Si vous avez cliqué sur le lien sans rien saisir, le risque demeure limité, mais changez par prudence les mots de passe que vous auriez pu taper. Si, à l’inverse, vous avez communiqué vos coordonnées de carte, faites opposition sans attendre auprès de votre banque, car vous disposez de 13 mois pour contester un débit frauduleux sur un paiement non autorisé.
Le signalement compte lui aussi, au-delà de votre situation personnelle. Déclarer le message sur les plateformes officielles alimente les alertes collectives, à l’image de ce qui s’organise contre les faux SMS de frais de douane repérés ces derniers mois. Chaque déclaration rend la campagne plus visible pour les destinataires suivants.
Quand nos données circulent plus vite que nous
Cette vague dépasse le simple cas d’un faux abonnement vidéo. Elle rappelle qu’une fuite de données télécoms datée de 2025 peut encore faire des victimes en 2026, longtemps après avoir été refermée du côté de l’opérateur.

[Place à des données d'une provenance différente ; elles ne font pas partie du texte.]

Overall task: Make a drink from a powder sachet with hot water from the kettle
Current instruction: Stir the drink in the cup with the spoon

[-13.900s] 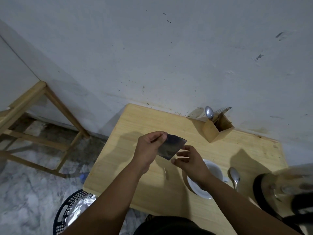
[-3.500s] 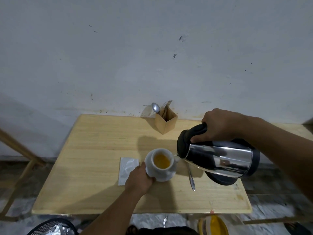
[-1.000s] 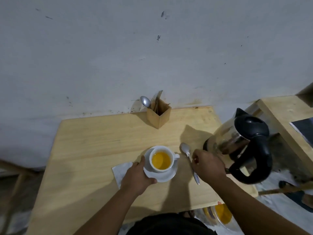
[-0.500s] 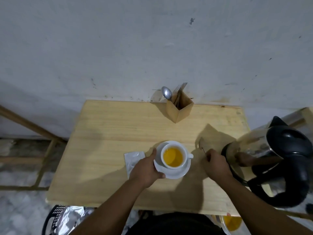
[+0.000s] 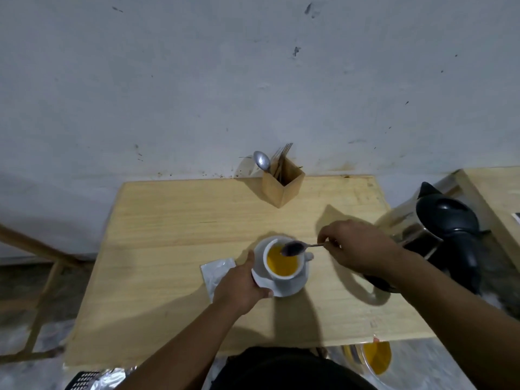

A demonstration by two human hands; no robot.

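Observation:
A white cup (image 5: pixel 298 270) of orange-yellow liquid stands on a white saucer (image 5: pixel 292 287) near the middle of the wooden table (image 5: pixel 174 243). My left hand (image 5: pixel 239 285) grips the saucer's left rim. My right hand (image 5: pixel 357 246) holds a metal spoon (image 5: pixel 294 248) by its handle, the bowl hovering over the cup's far rim. The torn silver sachet (image 5: pixel 215 273) lies flat just left of the saucer, partly under my left hand. The steel kettle (image 5: pixel 439 229) with black lid and handle stands at the table's right edge.
A wooden cutlery holder (image 5: pixel 282 182) with a spoon and forks stands at the back edge against the wall. A second wooden surface (image 5: pixel 495 192) is at far right. A black bin (image 5: pixel 84 382) with foil sits under the table's front left, a yellow container (image 5: pixel 375 357) below the front right.
My right hand has lifted the spoon off the table and carried it left, over the cup. The kettle stands set down at the right. My left hand stays on the saucer.

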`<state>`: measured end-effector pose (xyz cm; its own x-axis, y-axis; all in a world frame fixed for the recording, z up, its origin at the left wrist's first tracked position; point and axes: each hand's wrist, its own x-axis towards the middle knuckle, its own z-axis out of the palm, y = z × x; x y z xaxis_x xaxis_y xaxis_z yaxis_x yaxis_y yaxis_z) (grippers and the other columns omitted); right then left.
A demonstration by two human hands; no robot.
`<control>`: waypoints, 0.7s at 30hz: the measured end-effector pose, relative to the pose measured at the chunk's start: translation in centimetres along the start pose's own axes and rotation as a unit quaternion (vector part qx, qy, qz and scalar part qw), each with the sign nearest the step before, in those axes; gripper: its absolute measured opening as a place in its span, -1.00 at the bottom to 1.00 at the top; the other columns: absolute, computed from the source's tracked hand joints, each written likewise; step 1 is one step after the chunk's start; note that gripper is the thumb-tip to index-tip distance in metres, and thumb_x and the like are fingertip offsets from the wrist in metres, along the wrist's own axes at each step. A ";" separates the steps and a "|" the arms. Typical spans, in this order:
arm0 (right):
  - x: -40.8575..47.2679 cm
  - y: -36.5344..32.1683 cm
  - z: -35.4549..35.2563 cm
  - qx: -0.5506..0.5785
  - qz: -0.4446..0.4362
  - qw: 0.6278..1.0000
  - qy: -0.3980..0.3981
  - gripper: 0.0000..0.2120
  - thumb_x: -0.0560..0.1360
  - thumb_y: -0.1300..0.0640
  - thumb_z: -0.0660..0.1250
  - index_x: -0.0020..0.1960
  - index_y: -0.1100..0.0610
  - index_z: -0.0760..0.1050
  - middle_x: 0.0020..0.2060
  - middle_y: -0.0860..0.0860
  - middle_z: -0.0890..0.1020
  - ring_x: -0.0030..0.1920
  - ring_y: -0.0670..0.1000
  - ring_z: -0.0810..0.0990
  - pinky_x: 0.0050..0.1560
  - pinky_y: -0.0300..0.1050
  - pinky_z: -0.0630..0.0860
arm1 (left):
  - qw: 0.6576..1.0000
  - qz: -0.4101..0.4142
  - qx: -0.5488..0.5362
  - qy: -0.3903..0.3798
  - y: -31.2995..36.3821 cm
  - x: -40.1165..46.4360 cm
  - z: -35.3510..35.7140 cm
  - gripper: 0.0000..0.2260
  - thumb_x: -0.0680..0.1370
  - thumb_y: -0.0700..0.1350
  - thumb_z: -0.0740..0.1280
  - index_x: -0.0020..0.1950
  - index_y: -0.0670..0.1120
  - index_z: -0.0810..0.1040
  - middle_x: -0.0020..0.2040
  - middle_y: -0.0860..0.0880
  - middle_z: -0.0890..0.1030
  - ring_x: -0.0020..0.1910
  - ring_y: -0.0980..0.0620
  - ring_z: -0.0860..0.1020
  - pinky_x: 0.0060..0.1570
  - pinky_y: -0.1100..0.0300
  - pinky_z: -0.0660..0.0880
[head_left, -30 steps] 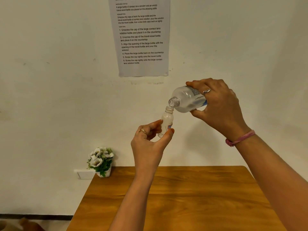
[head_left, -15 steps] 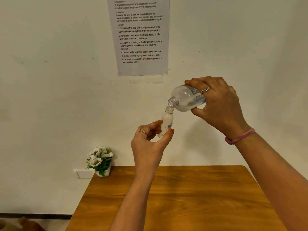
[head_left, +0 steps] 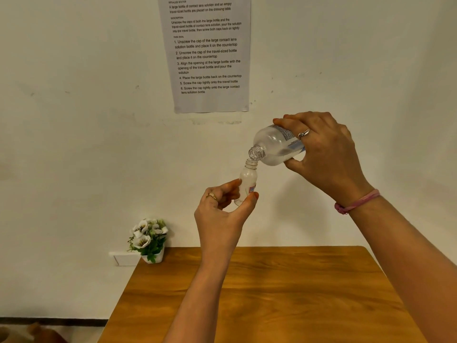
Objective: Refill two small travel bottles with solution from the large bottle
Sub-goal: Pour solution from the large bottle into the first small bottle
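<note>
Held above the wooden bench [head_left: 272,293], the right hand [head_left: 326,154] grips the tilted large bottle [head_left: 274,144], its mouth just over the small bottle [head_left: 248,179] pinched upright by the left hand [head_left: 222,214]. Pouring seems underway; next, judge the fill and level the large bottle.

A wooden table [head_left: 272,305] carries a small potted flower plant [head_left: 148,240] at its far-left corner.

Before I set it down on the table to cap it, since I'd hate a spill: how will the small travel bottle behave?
The small white plastic travel bottle, pinched in the left hand, looks narrow and tall, so it probably tips easily. Its neck is open, so a knock would likely spill. It seems light; two fingertips carry it.
</note>
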<state>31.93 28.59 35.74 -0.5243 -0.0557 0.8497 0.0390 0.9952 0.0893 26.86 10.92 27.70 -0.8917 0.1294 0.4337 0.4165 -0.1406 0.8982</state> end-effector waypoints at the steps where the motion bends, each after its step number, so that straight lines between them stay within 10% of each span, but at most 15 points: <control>1: 0.0 0.0 0.0 0.000 -0.001 1.000 0.000 -0.41 0.29 0.16 0.54 0.28 0.11 0.48 0.14 0.13 0.59 0.16 0.22 0.52 0.00 0.16 0.47 | 1.000 -0.001 0.000 0.000 0.0 0.0 0.0 -0.72 0.33 -0.06 0.55 -0.05 0.19 0.59 -0.07 0.03 0.64 -0.07 0.16 0.61 -0.05 0.31 0.54; 21: 0.0 -0.1 -0.2 0.003 -0.001 1.000 -0.007 -0.42 0.29 0.16 0.54 0.28 0.11 0.48 0.15 0.13 0.58 0.17 0.22 0.51 0.01 0.17 0.46 | 1.000 -0.002 -0.015 -0.005 -0.1 -0.2 0.1 -0.72 0.32 -0.07 0.56 -0.05 0.17 0.59 -0.05 0.07 0.65 -0.09 0.24 0.60 -0.12 0.44 0.50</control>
<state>32.12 28.48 35.80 -0.5370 -0.0562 0.8417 0.0329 0.9956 0.0875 26.99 11.01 27.55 -0.8919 0.1393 0.4302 0.4065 -0.1695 0.8978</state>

La répétition de ces incidents interroge la façon dont nos coordonnées bancaires et administratives sont conservées, partagées et protégées. Tant que des fichiers entiers continueront de s’échanger, la prudence individuelle restera la dernière barrière réellement sous votre contrôle. Ce qui se joue, au fond, c’est la capacité de chacun à repérer un piège qui parle sa propre langue, avec ses vraies informations.